The fieldwork was carried out on Turneffe Atoll in Belize, Central America. A field base was established at University College Belize's Marine Research Center on Calabash Cay, Turneffe. A boat and logistical support were provided by Coral Cay Conservation.
Turneffe Atoll is in the Caribbean Sea, 18 kilometres east of the main Belizean Barrier Reef. The reef, the longest in the western hemisphere, is itself 13 kilometres from the coast of mainland Belize.
The position of the present coastline, reef and the atolls is the result of a series of faulted escarpment blocks which trend north-east to south-west, dipping down to the west.
|The least well known of Belize's three atolls, the Turneffe complex is 50 kilometres long and 16 kilometres across at it's widest point. It comprises a series of islands that enclose several lagoons. Turneffe Atoll spans an area of approximately 530 square kilometres, of which only 116 kilometres (c. 20%) is land.

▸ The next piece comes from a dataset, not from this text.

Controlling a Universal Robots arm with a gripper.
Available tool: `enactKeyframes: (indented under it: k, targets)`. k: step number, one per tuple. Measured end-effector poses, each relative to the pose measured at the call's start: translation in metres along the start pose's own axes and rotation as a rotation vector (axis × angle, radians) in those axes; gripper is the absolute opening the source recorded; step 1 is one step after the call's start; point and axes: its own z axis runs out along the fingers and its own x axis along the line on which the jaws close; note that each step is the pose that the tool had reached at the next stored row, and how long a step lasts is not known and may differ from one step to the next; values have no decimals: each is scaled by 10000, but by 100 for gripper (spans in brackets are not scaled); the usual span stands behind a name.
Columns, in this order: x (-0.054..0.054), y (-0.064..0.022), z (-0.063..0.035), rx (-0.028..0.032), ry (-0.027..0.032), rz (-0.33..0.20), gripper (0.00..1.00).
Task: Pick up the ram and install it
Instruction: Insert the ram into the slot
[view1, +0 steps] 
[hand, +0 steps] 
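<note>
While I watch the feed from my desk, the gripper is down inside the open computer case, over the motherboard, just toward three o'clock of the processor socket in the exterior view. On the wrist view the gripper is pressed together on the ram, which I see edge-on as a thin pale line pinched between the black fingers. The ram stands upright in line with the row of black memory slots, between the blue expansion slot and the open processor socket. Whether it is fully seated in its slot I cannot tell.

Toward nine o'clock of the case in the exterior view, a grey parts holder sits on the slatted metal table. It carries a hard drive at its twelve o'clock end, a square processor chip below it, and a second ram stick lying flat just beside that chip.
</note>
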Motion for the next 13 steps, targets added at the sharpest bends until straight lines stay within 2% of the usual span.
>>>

The islands, known locally as cays, are formed from sand, shingle, mud or coral rubble. They are low lying - some are only exposed at low-tide. The tallest cays lie to the east, where a sand ridge raises elevations to a maximum of about 20 metres above sea level.
The two lagoons - Northern (or Victor's) Lagoon and Southern Lagoon are both shallow - less than 4 metres deep in most places. The picture below shows an aerial view of part of Northern Lagoon. This area provides a habitat favoured by American crocodiles (Crocodylus acutus).